BISNISINSIGHT.COM — Saham bank-bank besar kompak melemah pada perdagangan pekan ini seiring aksi jual bersih investor asing, dengan BMRI mencatat net sell terbesar sekitar Rp 699,9 miliar. Tekanan ini muncul meski likuiditas perbankan masih ditopang penempatan dana SAL pemerintah Rp 200 triliun hingga Juli 2027.
PT Bank Negara Indonesia Tbk (BBNI) memimpin pelemahan saham perbankan dengan penurunan 2,41% dalam sepekan ke level Rp3.650 per saham. Saham PT Bank Mandiri Tbk (BMRI) menyusul dengan koreksi 2,07% menjadi Rp4.260 per saham.
PT Bank Rakyat Indonesia Tbk (BBRI) turun tipis 0,6% ke Rp3.310 per saham. Meski begitu, secara sepekan BBRI masih mencatat kenaikan 1,22%.
Adapun PT Bank Central Asia Tbk (BBCA) terkoreksi 0,79% ke level Rp6.300 per saham. Dalam lima hari perdagangan, penurunan BBCA mencapai 0,4%.
Asing Lepas Saham Bank Besar
Arus dana investor asing memperlihatkan tekanan yang lebih dalam. Dalam sepekan, asing membukukan aksi jual bersih pada saham-saham bank besar dengan nilai terbesar di BMRI, yakni sekitar Rp 699,9 miliar.
BBCA menyusul dengan net sell asing sekitar Rp 631,1 miliar. BBNI mencatat net sell Rp 204,4 miliar, sedangkan BBRI sebesar Rp 176 miliar.
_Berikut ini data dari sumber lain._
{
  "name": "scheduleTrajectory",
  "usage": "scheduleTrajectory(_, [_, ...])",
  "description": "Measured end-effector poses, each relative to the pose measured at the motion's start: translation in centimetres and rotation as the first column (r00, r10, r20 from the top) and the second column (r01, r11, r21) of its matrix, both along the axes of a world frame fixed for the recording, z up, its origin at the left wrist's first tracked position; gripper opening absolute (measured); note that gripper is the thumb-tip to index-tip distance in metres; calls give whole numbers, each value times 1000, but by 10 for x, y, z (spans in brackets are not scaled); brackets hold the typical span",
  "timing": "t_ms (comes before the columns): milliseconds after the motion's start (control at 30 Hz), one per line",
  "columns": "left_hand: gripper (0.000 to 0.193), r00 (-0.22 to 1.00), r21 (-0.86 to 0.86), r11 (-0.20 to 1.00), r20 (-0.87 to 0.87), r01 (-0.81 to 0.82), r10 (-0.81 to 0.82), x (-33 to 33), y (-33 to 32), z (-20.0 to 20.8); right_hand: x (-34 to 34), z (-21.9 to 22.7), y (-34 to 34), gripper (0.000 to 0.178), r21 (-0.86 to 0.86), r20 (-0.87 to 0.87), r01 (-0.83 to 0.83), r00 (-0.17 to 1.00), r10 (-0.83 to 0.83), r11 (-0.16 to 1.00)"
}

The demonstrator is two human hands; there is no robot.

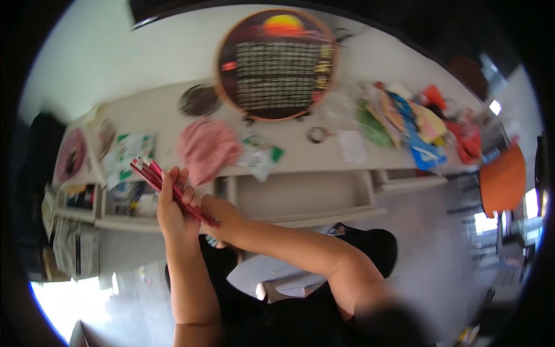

Pola ini menunjukkan asing cenderung mengurangi eksposur di sektor perbankan secara merata, bukan hanya pada satu emiten tertentu.
Dana SAL Rp 200 Triliun Jadi Penopang
Di tengah tekanan pasar, likuiditas perbankan mendapat dukungan dari kebijakan pemerintah yang mempertahankan penempatan dana SAL. Pemerintah memastikan dana sebesar Rp 200 triliun tetap ditempatkan di perbankan hingga Juli 2027.
Wakil Menteri Keuangan Juda Agung menyebut kebijakan tersebut merupakan kelanjutan dari komunikasi pemerintah dengan Bank Indonesia (BI) dan perbankan.
"Intinya, akhir tahun tetap sampai Rp 200 triliun dan diperpanjang sampai Juli tahun depan," ujar Juda dalam konferensi pers APBN KiTA Edisi September 2026, Jumat (18/9/2026).
Penempatan dana SAL ini berfungsi menjaga kecukupan likuiditas bank di tengah gejolak pasar keuangan. Dana pemerintah yang mengendap di perbankan memberi ruang bagi bank untuk menyalurkan kredit tanpa terganggu volatilitas portofolio saham.
Tekanan Jangka Pendek, Fondasi Masih Terjaga
Bagi nasabah dan investor ritel, pelemahan harga saham bank besar tidak serta-merta mencerminkan penurunan kinerja operasional. Tekanan lebih banyak bersumber dari perpindahan dana asing antar instrumen keuangan global.
Sejumlah analis menilai koreksi saham perbankan berpotensi terbatas selama likuiditas dan kualitas kredit tetap terjaga. Dukungan dana SAL hingga pertengahan 2027 memberi kepastian bagi bank dalam merencanakan ekspansi kredit.
Yang perlu dicermati adalah arah arus asing dalam beberapa pekan ke depan. Jika net sell berlanjut, tekanan harga saham bank besar bisa bertahan lebih lama meski fundamental emiten tidak berubah.